## To do:
Once the pictures are removed, restate the data below word for word.
····················
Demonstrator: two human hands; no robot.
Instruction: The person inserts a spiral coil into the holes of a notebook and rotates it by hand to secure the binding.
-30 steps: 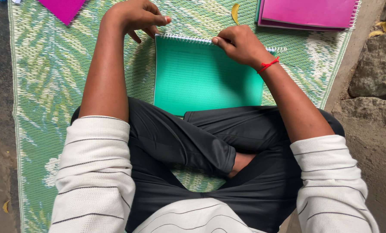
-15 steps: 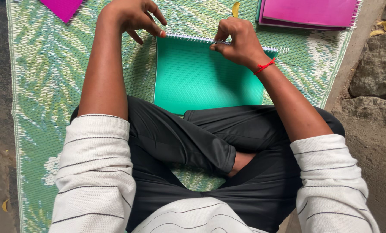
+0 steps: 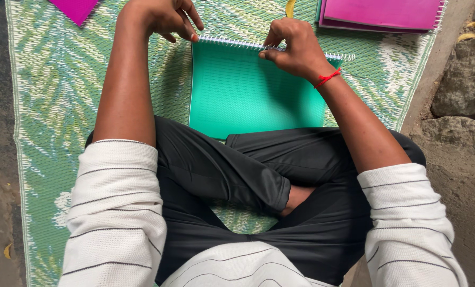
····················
## Solution below:
Demonstrator: two human hands; no robot.
Instruction: The person inserts a spiral coil into the holes of a notebook and rotates it by hand to secure the binding.
-30 steps: 
-15 steps: 
+0 steps: 

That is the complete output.